Academic books usually focus on a way more narrow aspect, such as 'The Role of New Moneyed Elites in Agricultural Change 120-20BC' or some poo poo. The Cambridge Ancient History overview series has like 14 volumes, some of them in two parts.

http://www.amazon.com/The-Oxford-History-Roman-World/dp/0192802038 This seems good though, though focused on the period up to the early Empire. Maybe have another similar one about the Roman Empire afterwards and you'll have a nice overview

The problem with the Cambridge History and the Oxford History (though the Oxford history is not as ambitious) is that neither is a monograph with a driven narrative: they're essentially collections of essays, some of which may seem esoteric. The former is also primarily intended for use as a reference text for historians. The other big problem you can encounter is some works of Roman and Greek history are built for classicists.

Unfortunately you're right and there is no great unifying monograph possible. The closest thing of note is probably Gibbon's work, but its thesis is discredited even if it is regarded as a great literary achievement.

The best grand histories of Rome are mostly introductory texts and social histories right now. I think I would spring for a work of social history, probably Conquerors and Slaves by Hopkins and The World of Rome by Jones and Sidwell.

A slightly more hoary old classic is Brunt's book Social Conflicts in the Roman Republic but it doesn't have the breadth.

Disinterested
Jun 29, 2011

You look like you're still raking it in. Still killing 'em?

DeceasedHorse posted:

Anyone have any recommendations for books about the British Empire? I've read or will read in the future John Darwin and William Dalrymple's books, and already have a pretty extensive working knowledge of 20th century wars (although info specifically on how WW1 and 2 affected the Empire would be interesting)
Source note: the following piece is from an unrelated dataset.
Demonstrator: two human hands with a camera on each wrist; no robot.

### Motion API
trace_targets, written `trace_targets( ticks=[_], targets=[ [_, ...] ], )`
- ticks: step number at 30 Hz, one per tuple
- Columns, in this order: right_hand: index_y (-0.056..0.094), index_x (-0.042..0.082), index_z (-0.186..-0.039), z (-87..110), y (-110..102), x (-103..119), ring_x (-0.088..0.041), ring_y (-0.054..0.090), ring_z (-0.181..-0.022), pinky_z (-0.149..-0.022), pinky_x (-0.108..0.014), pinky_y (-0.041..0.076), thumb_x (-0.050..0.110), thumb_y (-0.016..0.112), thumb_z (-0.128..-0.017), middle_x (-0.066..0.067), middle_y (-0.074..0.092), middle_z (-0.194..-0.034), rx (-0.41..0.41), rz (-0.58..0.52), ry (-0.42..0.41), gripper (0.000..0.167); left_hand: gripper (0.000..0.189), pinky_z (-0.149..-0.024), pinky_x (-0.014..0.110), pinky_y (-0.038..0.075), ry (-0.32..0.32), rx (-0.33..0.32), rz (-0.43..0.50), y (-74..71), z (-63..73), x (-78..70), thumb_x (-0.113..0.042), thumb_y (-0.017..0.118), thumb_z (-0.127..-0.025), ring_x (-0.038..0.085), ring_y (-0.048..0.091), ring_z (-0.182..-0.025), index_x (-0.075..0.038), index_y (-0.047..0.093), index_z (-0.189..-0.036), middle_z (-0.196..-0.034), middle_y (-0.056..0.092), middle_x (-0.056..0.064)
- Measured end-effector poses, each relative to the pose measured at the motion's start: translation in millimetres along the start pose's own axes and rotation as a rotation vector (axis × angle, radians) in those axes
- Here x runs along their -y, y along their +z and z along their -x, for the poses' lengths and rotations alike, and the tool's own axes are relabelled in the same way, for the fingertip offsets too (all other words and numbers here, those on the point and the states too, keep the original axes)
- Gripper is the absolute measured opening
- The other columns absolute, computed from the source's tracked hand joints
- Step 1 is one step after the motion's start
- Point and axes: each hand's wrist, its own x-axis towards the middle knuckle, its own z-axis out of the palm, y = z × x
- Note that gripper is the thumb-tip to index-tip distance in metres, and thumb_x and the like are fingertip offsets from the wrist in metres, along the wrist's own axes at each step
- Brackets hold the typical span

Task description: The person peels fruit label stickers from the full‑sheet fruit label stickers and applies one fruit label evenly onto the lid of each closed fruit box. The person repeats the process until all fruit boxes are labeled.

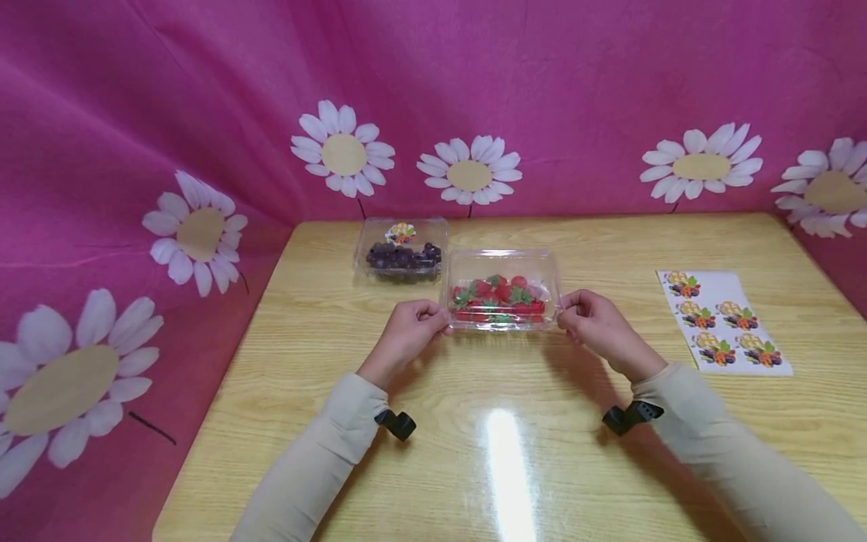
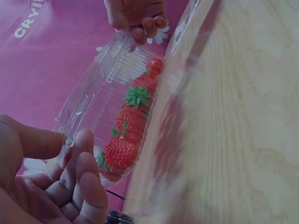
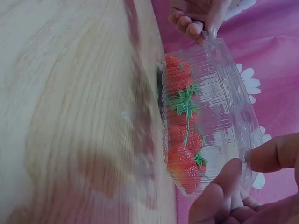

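Note:
Between the two hands is a clear plastic clamshell box with its lid down. Red strawberries with green leaves lie inside it. My left hand pinches the box's left front corner between thumb and fingers. At the opposite corner, my right hand pinches the rim the same way. Both wrist views show the strawberry box held by its edge, with the strawberries resting along its ribbed bottom. The box is close over the wooden table.
Behind and left stands another clear box with dark grapes and a fruit sticker on its lid. A white sheet of several fruit stickers lies on the table at right. A pink flowered cloth hangs behind.

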Motion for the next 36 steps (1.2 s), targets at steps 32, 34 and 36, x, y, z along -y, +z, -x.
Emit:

More specific topics of interest:
British naval power pre and post Trafalgar (most books seem to focus on the Napoleonic Wars)
The Raj/The East India Company/The Indian Mutiny
The Anglo-Dutch Wars
The Great Game

Also, any recommendations on the 100 Years War

More approachable and general books in bold, more detailed ones not:

British Domestic Politics (Overview)

A Mad, Bad and Dangerous People by Boyd Hilton, and
The Rise and Fall of Liberal Government in Victorian Britain by Jon Parry

Imperial Britain, Thompson
The Empire Strikes Back, ibid

These are old standards on the subject of British politics in the 19th century, with the focus being the end of the long 18th century and early 19th century, and the mid-late 19th century respectively. Virtually nobody studying Victorian England didn't start here. But note, this will only give you background for understanding the Empire, which to try to do involves piecing together a lot of disparate things. Almost no historian of empire is an impeccable historian of British domestic politics and visa versa, just like in any other area of history.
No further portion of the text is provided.